What this task involves: Work through the data and report how many lines include the string "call", giving the number alone.

[[ Provided records open ]]

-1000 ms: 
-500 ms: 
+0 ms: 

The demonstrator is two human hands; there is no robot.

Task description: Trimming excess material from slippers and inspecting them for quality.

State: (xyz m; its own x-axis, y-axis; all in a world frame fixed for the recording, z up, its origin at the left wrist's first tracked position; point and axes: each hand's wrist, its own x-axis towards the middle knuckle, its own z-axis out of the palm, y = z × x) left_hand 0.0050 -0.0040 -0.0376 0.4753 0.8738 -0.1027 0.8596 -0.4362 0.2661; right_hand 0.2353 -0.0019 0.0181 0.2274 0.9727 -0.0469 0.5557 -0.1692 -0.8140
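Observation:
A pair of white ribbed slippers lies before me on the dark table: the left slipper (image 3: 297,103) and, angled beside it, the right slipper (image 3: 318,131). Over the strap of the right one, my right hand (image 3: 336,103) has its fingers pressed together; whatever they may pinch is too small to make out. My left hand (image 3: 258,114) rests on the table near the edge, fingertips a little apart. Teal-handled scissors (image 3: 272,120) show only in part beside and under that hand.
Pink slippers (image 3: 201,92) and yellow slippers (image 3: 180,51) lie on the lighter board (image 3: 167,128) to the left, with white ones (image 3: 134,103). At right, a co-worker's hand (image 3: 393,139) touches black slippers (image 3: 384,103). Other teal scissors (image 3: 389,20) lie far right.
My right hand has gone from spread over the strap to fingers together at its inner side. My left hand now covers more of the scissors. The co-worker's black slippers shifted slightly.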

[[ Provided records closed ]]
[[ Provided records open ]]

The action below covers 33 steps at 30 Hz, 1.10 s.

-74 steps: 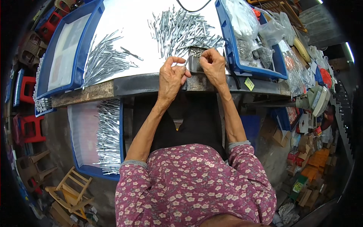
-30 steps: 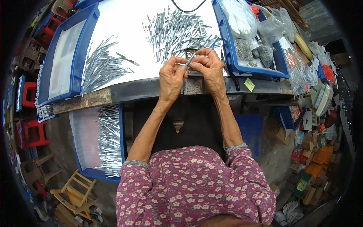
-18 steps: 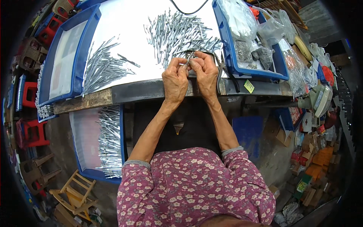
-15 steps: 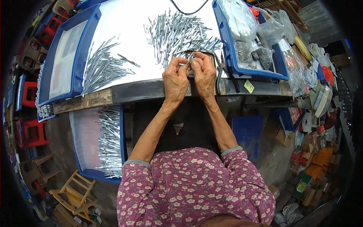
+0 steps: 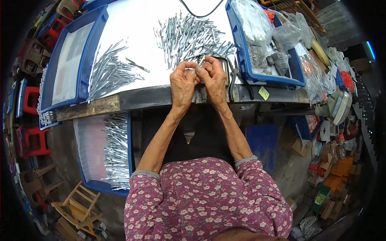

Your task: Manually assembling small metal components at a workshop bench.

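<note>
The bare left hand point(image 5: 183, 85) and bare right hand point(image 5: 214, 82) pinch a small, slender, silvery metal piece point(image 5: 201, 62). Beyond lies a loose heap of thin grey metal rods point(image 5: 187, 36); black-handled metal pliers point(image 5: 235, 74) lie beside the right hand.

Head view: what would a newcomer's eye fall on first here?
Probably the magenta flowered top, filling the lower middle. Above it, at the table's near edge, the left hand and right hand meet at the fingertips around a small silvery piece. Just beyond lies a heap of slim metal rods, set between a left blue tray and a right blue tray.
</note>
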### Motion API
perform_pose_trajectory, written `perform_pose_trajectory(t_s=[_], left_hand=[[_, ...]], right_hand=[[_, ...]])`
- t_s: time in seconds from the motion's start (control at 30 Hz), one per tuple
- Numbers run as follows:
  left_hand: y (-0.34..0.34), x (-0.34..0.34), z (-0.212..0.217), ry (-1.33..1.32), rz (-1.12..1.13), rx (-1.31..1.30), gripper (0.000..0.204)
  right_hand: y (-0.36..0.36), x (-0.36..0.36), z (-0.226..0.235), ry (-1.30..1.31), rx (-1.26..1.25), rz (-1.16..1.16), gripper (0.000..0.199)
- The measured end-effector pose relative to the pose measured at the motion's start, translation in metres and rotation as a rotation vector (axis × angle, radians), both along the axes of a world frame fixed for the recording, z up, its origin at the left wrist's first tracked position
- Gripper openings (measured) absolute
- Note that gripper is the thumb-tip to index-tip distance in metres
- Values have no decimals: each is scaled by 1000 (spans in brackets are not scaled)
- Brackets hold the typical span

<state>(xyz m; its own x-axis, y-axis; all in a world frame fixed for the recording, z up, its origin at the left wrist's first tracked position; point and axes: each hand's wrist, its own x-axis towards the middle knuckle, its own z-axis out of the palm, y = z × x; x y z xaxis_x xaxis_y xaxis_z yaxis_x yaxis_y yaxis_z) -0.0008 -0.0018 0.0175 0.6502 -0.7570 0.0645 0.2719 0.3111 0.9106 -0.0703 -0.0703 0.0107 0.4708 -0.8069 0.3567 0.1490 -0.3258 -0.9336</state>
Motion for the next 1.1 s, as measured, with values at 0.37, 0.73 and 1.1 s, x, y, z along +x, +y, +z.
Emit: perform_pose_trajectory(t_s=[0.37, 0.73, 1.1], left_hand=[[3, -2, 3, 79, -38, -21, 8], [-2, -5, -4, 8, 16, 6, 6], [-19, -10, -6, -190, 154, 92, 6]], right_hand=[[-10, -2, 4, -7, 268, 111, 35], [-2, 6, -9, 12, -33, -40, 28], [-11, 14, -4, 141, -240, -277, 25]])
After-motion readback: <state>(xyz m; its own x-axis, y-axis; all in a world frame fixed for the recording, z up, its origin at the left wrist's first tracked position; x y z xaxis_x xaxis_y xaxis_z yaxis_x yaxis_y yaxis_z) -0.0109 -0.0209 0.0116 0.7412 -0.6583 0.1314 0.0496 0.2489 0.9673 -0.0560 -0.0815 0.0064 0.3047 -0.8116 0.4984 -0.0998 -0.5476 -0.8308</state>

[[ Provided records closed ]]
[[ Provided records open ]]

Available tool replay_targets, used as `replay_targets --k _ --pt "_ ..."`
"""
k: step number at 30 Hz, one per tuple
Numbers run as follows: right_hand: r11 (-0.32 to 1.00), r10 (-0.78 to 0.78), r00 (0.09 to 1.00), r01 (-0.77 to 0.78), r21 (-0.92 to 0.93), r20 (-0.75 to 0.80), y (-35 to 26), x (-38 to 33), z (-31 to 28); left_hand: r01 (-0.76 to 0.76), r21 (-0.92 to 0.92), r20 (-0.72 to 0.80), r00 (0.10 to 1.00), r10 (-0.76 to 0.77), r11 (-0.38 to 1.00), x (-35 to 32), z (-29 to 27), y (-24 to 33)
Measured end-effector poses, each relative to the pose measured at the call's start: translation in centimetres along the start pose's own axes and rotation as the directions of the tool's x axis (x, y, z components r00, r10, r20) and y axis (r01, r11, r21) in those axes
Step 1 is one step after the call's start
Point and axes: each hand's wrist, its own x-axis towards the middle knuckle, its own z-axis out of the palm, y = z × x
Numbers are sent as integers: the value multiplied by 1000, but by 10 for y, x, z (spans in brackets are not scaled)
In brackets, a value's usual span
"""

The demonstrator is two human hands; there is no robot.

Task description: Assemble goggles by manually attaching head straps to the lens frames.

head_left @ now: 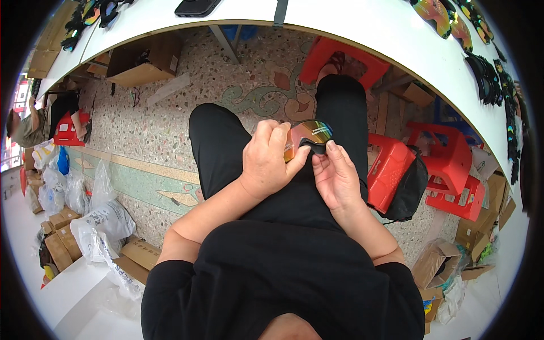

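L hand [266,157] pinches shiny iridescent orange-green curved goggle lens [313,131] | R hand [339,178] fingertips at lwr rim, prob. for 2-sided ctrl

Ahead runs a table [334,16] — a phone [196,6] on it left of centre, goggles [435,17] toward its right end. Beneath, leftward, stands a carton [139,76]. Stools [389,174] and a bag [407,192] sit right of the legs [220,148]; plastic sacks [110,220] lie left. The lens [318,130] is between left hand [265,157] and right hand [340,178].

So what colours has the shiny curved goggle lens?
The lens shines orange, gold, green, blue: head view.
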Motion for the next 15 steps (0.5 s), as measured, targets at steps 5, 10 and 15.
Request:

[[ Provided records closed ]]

Answer: 2